Data listing →
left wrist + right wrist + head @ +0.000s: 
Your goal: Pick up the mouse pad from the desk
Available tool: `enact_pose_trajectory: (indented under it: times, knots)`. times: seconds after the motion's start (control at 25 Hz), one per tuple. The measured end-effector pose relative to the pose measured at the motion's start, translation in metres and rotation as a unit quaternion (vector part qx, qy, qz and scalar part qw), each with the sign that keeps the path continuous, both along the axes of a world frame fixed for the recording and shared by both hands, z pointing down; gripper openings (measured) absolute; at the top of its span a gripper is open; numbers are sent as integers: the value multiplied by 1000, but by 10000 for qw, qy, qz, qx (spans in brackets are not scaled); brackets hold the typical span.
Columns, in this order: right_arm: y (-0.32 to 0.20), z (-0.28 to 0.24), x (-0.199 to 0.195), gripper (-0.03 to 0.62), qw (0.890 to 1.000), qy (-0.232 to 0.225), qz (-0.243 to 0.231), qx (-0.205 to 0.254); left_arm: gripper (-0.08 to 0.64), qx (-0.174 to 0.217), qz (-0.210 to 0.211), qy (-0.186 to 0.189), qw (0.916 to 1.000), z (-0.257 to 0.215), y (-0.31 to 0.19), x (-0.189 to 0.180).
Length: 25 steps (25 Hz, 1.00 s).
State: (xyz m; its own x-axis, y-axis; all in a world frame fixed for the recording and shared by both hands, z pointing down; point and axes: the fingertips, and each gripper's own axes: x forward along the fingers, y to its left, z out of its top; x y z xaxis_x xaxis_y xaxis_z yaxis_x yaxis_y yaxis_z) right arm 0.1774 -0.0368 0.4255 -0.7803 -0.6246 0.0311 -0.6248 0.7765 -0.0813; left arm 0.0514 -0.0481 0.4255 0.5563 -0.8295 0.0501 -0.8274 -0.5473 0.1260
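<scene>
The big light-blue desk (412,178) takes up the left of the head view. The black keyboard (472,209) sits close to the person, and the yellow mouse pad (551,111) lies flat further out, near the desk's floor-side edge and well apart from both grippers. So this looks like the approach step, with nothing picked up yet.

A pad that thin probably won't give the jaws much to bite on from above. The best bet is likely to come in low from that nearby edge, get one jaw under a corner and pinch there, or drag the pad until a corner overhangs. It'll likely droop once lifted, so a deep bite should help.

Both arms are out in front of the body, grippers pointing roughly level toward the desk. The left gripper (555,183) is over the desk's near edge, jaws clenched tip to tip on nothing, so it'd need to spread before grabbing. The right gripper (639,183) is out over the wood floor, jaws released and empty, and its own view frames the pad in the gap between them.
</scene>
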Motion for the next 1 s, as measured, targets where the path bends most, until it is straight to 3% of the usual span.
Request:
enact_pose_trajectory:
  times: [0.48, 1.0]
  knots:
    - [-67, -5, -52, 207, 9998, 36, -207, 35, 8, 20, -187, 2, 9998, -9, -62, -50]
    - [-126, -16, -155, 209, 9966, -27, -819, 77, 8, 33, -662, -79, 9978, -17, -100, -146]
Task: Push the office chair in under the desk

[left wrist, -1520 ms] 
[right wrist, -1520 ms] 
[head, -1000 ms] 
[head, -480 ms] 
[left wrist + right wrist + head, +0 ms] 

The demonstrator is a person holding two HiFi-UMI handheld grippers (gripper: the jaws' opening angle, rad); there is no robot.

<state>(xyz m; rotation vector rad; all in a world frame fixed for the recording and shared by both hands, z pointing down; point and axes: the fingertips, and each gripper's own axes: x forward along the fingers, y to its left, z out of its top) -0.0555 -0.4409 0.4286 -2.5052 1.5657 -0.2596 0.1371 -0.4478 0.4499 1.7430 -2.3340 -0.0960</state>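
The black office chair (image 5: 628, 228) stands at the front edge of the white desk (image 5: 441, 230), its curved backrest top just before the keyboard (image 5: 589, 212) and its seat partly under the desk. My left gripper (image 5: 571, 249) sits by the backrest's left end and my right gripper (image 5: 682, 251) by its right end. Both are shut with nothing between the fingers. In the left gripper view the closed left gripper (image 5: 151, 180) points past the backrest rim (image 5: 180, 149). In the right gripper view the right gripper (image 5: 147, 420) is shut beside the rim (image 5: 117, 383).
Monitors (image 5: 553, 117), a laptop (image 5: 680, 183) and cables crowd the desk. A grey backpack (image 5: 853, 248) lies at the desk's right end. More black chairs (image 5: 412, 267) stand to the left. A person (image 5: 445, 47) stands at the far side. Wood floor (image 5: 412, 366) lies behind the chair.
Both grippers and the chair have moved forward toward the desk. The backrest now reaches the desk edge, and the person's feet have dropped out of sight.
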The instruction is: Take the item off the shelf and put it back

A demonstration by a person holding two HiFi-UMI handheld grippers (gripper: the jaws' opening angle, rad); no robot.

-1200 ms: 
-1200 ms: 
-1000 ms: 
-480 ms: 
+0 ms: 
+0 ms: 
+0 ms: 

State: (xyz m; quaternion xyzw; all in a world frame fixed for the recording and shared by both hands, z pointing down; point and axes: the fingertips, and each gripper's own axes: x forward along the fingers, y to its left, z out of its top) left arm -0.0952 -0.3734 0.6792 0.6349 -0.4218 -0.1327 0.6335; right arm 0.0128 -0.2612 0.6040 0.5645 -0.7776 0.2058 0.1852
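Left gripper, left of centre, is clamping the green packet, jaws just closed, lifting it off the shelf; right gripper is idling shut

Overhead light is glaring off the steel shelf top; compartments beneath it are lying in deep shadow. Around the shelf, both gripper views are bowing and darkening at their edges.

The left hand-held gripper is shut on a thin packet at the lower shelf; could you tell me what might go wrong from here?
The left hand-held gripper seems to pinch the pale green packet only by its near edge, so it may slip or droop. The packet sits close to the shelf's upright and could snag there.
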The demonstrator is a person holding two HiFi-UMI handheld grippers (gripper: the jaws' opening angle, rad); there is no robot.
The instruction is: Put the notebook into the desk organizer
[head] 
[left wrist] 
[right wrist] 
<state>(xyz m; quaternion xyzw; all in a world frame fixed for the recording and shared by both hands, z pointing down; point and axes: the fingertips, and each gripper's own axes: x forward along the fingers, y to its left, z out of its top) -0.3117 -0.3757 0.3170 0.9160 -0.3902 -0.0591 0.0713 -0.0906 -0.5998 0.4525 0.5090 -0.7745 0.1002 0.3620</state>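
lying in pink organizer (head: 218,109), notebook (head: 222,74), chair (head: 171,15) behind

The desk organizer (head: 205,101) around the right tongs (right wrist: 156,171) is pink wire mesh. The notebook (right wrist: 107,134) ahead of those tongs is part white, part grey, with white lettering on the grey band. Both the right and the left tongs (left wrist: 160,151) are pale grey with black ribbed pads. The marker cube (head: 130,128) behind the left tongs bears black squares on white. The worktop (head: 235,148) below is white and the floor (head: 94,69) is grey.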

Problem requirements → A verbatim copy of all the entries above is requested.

Output for this exercise →
left wrist + right wrist + head @ +0.000s: 
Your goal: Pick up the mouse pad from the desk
Available tool: `enact_pose_trajectory: (indented under it: times, knots)`. times: seconds after the motion's start (control at 25 Hz), one per tuple. The measured end-effector pose relative to the pose measured at the motion's start, translation in metres and rotation as a unit quaternion (vector part qx, qy, qz and scalar part qw), each with the sign that keeps the path continuous, both along the axes of a world frame fixed for the recording and shared by both hands, z pointing down; gripper openings (measured) absolute; at the top of its span a gripper is open; numbers are sent as integers: the value multiplied by 1000, but by 10000 for qw, qy, qz, qx (spans in brackets are not scaled); brackets hold the typical span.
Columns, in this order: right_arm: y (-0.32 to 0.20), z (-0.28 to 0.24), x (-0.199 to 0.195), gripper (-0.03 to 0.62), qw (0.890 to 1.000), qy (-0.232 to 0.225), qz (-0.243 to 0.231), qx (-0.205 to 0.254); left_arm: gripper (-0.08 to 0.64), qx (-0.174 to 0.217), qz (-0.210 to 0.211), qy (-0.186 to 0.189), qw (0.916 to 1.000), z (-0.257 to 0.215), y (-0.31 to 0.19), x (-0.189 to 0.180).
Length: 25 steps (25 Hz, 1.00 s).
State: (xyz m; its own x-axis, y-axis; all in a world frame fixed for the recording and shared by both hands, z pointing down; point and axes: the fingertips, and each gripper's own axes: x forward along the fingers, y to its left, z out of its top; x y z xaxis_x xaxis_y xaxis_z yaxis_x yaxis_y yaxis_z) right arm 0.1774 -0.0368 0.4255 -0.7803 -0.6246 0.0311 -0.6248 0.7765 -0.0813; left arm 0.0514 -0.0481 0.4255 0.5563 -0.8295 0.0501 -0.8274 -0.5473 0.1260
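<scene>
The big light-blue desk (412,178) takes up the left of the head view. The black keyboard (472,209) sits close to the person, and the yellow mouse pad (551,111) lies flat further out, near the desk's floor-side edge and well apart from both grippers. So this looks like the approach step, with nothing picked up yet.

A pad that thin probably won't give the jaws much to bite on from above. The best bet is likely to come in low from that nearby edge, get one jaw under a corner and pinch there, or drag the pad until a corner overhangs. It'll likely droop once lifted, so a deep bite should help.

Both arms are out in front of the body, grippers pointing roughly level toward the desk. The left gripper (555,183) is over the desk's near edge, jaws clenched tip to tip on nothing, so it'd need to spread before grabbing. The right gripper (639,183) is out over the wood floor, jaws released and empty, and its own view frames the pad in the gap between them.
</scene>
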Motion for the next 1 s, as measured, targets where the path bends most, until it is straight to 3% of the usual span.
Request:
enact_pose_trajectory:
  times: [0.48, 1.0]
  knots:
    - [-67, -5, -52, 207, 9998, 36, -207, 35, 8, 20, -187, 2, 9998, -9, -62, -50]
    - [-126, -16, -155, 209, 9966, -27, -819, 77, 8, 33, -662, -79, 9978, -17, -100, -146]
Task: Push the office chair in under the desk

[left wrist, -1520 ms] 
[right wrist, -1520 ms] 
[head, -1000 ms] 
[head, -480 ms] 
[left wrist + right wrist + head, +0 ms] 

The demonstrator is a person holding two HiFi-UMI handheld grippers (gripper: the jaws' opening angle, rad); there is no robot.

<state>(xyz m; rotation vector rad; all in a world frame fixed for the recording and shared by both hands, z pointing down; point and axes: the fingertips, and each gripper's own axes: x forward along the fingers, y to its left, z out of its top) -0.0555 -0.4409 0.4286 -2.5052 1.5657 -0.2596 0.1371 -0.4478 0.4499 1.7430 -2.3340 -0.0960</state>
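The black office chair (image 5: 628, 228) stands at the front edge of the white desk (image 5: 441, 230), its curved backrest top just before the keyboard (image 5: 589, 212) and its seat partly under the desk. My left gripper (image 5: 571, 249) sits by the backrest's left end and my right gripper (image 5: 682, 251) by its right end. Both are shut with nothing between the fingers. In the left gripper view the closed left gripper (image 5: 151, 180) points past the backrest rim (image 5: 180, 149). In the right gripper view the right gripper (image 5: 147, 420) is shut beside the rim (image 5: 117, 383).
Monitors (image 5: 553, 117), a laptop (image 5: 680, 183) and cables crowd the desk. A grey backpack (image 5: 853, 248) lies at the desk's right end. More black chairs (image 5: 412, 267) stand to the left. A person (image 5: 445, 47) stands at the far side. Wood floor (image 5: 412, 366) lies behind the chair.
Both grippers and the chair have moved forward toward the desk. The backrest now reaches the desk edge, and the person's feet have dropped out of sight.
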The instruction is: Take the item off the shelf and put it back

A demonstration by a person holding two HiFi-UMI handheld grippers (gripper: the jaws' opening angle, rad); no robot.

-1200 ms: 
-1200 ms: 
-1000 ms: 
-480 ms: 
+0 ms: 
+0 ms: 
+0 ms: 

State: (xyz m; quaternion xyzw; all in a world frame fixed for the recording and shared by both hands, z pointing down; point and axes: the fingertips, and each gripper's own axes: x forward along the fingers, y to its left, z out of its top) left arm -0.0952 -0.3734 0.6792 0.6349 -0.4218 -0.1327 0.6335; right arm 0.0128 -0.2612 0.6040 0.5645 -0.7776 0.2058 0.1852
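Left gripper, left of centre, is clamping the green packet, jaws just closed, lifting it off the shelf; right gripper is idling shut

Overhead light is glaring off the steel shelf top; compartments beneath it are lying in deep shadow. Around the shelf, both gripper views are bowing and darkening at their edges.

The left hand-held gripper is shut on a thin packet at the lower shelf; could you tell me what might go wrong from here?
The left hand-held gripper seems to pinch the pale green packet only by its near edge, so it may slip or droop. The packet sits close to the shelf's upright and could snag there.
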The demonstrator is a person holding two HiFi-UMI handheld grippers (gripper: the jaws' opening angle, rad); there is no robot.
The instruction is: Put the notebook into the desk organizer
[head] 
[left wrist] 
[right wrist] 
<state>(xyz m; quaternion xyzw; all in a world frame fixed for the recording and shared by both hands, z pointing down; point and axes: the fingertips, and each gripper's own axes: x forward along the fingers, y to its left, z out of its top) -0.3117 -0.3757 0.3170 0.9160 -0.3902 -0.0591 0.0713 -0.0906 -0.5998 0.4525 0.5090 -0.7745 0.1002 0.3620</state>
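lying in pink organizer (head: 218,109), notebook (head: 222,74), chair (head: 171,15) behind

The desk organizer (head: 205,101) around the right tongs (right wrist: 156,171) is pink wire mesh. The notebook (right wrist: 107,134) ahead of those tongs is part white, part grey, with white lettering on the grey band. Both the right and the left tongs (left wrist: 160,151) are pale grey with black ribbed pads. The marker cube (head: 130,128) behind the left tongs bears black squares on white. The worktop (head: 235,148) below is white and the floor (head: 94,69) is grey.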

The response to this exercise is now finished.